Lundin shook her head. “I’m not going to accuse without proof. Two people should make the count, one from each raft, and it should change every day.”
Ky nodded. “I’ll do that. The situation’s too critical to be careless.”
The first count, that evening, showed the number was five short of what it should have been had everyone eaten a single pack every day. The next day’s count was five short again. Nobody had seen anyone taking rations; no one admitted to suspecting anyone. The day after, the count was only two packs short. But at the supper call, two people were missing: Staff Sergeant Vispersen and Corporal Lanca.
“I saw them out near the point there,” Staff Sergeant Kurin said. “They were on the foraging team today and it looked like they were fishing.”
“I thought they caught something,” Kamat said. “And then threw the line back in. But I was on desalinator duty and just thought we might have fish for supper.”
“They’re supposed to bring a fish in right away,” Kurin said. “They were told that; everyone knows a fish is important.”
“Maybe they thought they could catch enough for a feast.”
“Not Lanca,” Corporal Lakhani muttered.
“What is your problem with Corporal Lanca?” Ky asked. It was not the first time Lakhani had made a comment about his fellow corporal.
“Beyond he’s lazy and selfish and I wouldn’t be surprised if he and Sergeant Vispersen had themselves a fish supper just to hog it, nothing,” Lakhani said, getting it all out in a rush. “At least this time I can’t be blamed for what he did or didn’t do.”
“Have you any evidence that he’s taken food before?” Ky asked. Before he could answer, she turned to Lundin. “And what about you?”
“I told you I had no proof.” Lundin frowned. “I did see both of them—one at a time, I mean—enter a shelter when others were out working. It could have been to use the bucket instead of walking over to the cesspit. Or they’d forgotten something. But neither one looks as pinched as everyone else. So if they’re having a private feast, it wouldn’t surprise me.”
“We were in the same recruit platoon,” Lakhani said, less truculently. “The DI was always on him about being lazy and gossiping. Only, we’re the same height, same coloring, and my name’s next to his, alphabetically. So the DI would yell my name sometimes when it was Lanca shirking. A year later, we were both assigned to that base west of Port Major. Stuff went missing. They found out he took it, and he was punished, but the gossip paired me with him, mixed us up. I even heard an officer say, ‘Lakhani, Lanca, it doesn’t make any difference—they’re both slugs.’ When I was up for sergeant and didn’t get it, I’m sure that was what happened.”

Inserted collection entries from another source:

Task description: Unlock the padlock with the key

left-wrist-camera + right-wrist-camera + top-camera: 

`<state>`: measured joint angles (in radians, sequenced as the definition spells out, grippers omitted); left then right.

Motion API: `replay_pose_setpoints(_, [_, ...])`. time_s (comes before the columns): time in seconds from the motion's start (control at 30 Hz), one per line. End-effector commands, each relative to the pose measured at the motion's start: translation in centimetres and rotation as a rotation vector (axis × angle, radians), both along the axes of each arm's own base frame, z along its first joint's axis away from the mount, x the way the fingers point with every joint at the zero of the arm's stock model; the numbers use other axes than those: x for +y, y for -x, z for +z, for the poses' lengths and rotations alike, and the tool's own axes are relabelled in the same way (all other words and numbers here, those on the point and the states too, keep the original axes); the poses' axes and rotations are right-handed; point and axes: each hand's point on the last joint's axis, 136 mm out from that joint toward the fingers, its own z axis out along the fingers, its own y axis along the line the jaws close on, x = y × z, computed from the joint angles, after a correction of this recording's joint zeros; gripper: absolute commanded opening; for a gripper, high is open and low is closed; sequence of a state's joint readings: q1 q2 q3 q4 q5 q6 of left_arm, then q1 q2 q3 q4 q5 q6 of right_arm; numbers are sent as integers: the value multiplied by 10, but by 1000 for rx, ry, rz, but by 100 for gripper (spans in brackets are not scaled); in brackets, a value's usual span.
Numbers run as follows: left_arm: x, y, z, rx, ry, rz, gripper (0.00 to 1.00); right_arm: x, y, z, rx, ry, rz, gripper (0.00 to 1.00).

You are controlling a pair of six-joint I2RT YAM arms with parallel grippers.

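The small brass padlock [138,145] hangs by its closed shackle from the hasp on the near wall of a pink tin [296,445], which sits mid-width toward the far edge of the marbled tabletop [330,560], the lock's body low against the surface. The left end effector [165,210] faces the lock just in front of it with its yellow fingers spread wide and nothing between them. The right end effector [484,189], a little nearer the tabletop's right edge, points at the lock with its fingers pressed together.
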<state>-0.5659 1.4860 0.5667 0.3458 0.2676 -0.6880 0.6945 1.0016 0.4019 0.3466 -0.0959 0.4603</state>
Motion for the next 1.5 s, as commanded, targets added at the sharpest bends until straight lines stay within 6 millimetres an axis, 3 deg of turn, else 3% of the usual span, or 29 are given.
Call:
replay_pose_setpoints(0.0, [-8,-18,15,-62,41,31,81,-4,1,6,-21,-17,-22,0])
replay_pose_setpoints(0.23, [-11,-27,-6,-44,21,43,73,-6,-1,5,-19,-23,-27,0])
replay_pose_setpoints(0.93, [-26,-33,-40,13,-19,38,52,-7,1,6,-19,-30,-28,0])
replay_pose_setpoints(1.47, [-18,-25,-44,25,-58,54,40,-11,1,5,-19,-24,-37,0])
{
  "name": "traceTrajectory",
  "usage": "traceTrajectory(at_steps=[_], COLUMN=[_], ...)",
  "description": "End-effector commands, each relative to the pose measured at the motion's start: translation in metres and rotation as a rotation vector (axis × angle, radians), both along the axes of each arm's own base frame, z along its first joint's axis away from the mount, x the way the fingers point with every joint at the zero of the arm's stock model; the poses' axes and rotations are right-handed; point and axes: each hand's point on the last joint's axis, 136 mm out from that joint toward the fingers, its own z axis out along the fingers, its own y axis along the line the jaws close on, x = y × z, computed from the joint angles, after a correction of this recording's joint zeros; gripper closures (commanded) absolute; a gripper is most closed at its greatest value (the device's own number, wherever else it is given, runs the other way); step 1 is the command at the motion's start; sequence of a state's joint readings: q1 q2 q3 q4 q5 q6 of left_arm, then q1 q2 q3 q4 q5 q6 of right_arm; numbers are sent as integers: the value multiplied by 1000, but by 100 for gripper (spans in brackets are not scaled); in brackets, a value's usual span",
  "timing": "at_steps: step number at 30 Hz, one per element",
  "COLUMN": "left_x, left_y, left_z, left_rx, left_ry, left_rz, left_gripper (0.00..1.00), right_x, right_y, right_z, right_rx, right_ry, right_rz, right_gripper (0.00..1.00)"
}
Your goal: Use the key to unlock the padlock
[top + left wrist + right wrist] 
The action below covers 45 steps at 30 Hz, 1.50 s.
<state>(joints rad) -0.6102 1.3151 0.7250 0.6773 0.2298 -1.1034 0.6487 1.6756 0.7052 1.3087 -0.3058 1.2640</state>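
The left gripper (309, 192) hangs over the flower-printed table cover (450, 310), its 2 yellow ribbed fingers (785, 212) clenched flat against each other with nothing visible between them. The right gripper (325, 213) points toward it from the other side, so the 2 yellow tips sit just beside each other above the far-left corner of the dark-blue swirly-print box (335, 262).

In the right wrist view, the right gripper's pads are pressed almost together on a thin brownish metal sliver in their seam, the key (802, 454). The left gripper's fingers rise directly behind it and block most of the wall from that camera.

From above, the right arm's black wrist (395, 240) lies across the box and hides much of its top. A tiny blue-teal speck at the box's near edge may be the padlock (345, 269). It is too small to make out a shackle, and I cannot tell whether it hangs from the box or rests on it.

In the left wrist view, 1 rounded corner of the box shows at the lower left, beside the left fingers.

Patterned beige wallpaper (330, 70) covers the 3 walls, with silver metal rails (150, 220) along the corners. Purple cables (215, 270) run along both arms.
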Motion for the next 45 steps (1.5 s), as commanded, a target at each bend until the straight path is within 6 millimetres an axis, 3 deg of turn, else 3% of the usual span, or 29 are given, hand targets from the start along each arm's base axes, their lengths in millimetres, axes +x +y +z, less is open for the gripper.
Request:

“You haven’t impressed me as sergeant material,” Sergeant Chok said, scowling. “But not as a thief, either.”
“I see.” Ky nodded. “Before I assume that Lanca and Vispersen are thieves, I, too, would prefer some proof. Meanwhile they’re missing, and we need to find them before dark. Four of us—me, Staff Sergeant Gossin, Sergeant Chok, and Master Sergeant Marek—will go out far enough to see if they’re still where they were fishing. Commander Bentik, you have the camp until we return; Staff Sergeant Kurin is your second.”